Segundo o secretário, o novo Simples proporcionou uma redução significativa da carga tributária dos tributos federais paras as escolas. Ele ressaltou que nem todos os estabelecimentos de educação podem aderir ao sistema (escolas do ensino médio estão vedadas), o que não justificaria um reajuste generalizado das mensalidades.

Para Santiago, a redução do peso dos tributos federais compensa um eventual aumento da carga do Imposto Sobre Serviços (tributo cobrado pelos municípios) para escolas localizadas em cidades que permitiam que o setor pagasse, antes da criação do Simples Nacional, a alíquota mais baixa do imposto, de 2%. O Simples Nacional incluiu o ISS com alíquotas que variam de 2% a 5%, dependendo do faturamento.

Federação

A Federação Nacional das Escolas Particulares (Fenep), por outro lado, entrou com uma interpelação na Justiça Federal de Brasília exigindo que o próprio Comitê Gestor reduza a alíquota do ISS ao percentual que era recolhido antes pelas escolas em cada cidade. "A briga está grande", disse o presidente da Fenep, José Augusto de Mattos.

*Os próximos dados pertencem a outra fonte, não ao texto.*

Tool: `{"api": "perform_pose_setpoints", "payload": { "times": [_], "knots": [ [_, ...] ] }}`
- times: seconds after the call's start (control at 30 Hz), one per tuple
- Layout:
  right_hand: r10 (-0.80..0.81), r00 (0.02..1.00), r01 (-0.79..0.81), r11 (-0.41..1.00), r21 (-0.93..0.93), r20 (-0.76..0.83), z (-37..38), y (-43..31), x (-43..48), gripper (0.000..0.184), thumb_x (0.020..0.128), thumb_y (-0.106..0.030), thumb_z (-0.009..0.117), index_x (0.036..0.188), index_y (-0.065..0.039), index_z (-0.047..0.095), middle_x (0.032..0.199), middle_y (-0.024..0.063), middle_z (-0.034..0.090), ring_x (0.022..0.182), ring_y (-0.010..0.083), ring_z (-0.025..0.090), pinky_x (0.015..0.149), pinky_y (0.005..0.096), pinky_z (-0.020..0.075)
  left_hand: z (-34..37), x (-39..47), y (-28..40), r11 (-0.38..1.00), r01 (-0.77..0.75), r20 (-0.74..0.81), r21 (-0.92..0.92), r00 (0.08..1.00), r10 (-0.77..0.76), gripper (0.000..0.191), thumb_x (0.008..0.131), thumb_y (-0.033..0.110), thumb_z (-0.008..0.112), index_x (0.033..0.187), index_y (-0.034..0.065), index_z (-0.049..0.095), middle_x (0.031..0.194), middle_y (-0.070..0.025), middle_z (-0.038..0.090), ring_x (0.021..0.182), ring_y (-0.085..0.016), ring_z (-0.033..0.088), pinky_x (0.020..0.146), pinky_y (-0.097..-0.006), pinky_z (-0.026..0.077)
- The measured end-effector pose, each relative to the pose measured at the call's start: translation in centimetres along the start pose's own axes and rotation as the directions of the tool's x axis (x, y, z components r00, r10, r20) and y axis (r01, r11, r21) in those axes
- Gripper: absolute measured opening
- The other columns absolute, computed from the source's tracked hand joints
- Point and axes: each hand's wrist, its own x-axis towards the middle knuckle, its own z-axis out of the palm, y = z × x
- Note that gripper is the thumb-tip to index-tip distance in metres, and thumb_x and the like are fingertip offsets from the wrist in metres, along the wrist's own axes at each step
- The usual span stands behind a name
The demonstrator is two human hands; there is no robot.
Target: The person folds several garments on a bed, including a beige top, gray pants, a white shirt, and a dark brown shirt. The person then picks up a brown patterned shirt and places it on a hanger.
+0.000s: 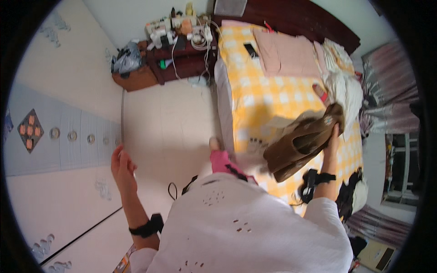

A entidade preparou um estudo, com simulações, que apontam um aumento forte da carga tributária, principalmente para a educação infantil. Segundo a Fenep, as escolas são um dos setores mais atingidos pela migração "compulsória" do sistema anteriormente vigente – o Simples – para o novo – Simples Nacional.

No estudo, a Fenep argumenta que as margens de lucro foram atingidas de forma extremamente sensível pelo novo sistema. "Para a maioria das faixas de incidência, o percentual de ISS utilizado foi de 5%. As escolas que aderiram ao Super-Simples, portanto, tiveram um aumento de 3 pontos percentuais em seu ISS. Segundo ele, no município de São Paulo o ISS para escolas particulares na cidade é de 2%.

Para o gerente de Políticas Públicas do Serviço Brasileiro de Apoio às Micro e Pequenas Empresas (Sebrae), Bruno Quick, as escolas têm que pressionar os prefeitos para que reduzam a alíquota do ISS para os níveis anteriores. Segundo ele, na cidade Fortaleza já houve a redução. "O setor tem que reclamar no lugar certo", disse ele, que acompanha com lupa o desenvolvimento da adoção do Super-Simples em todo o País. Ele disse que vê com preocupações alegações de que o Simples de setores está gerando aumento dos preços. Para ele, o Simples, ao contrário dessa avaliação, permite uma queda da inflação pois reduz o custo das empresas.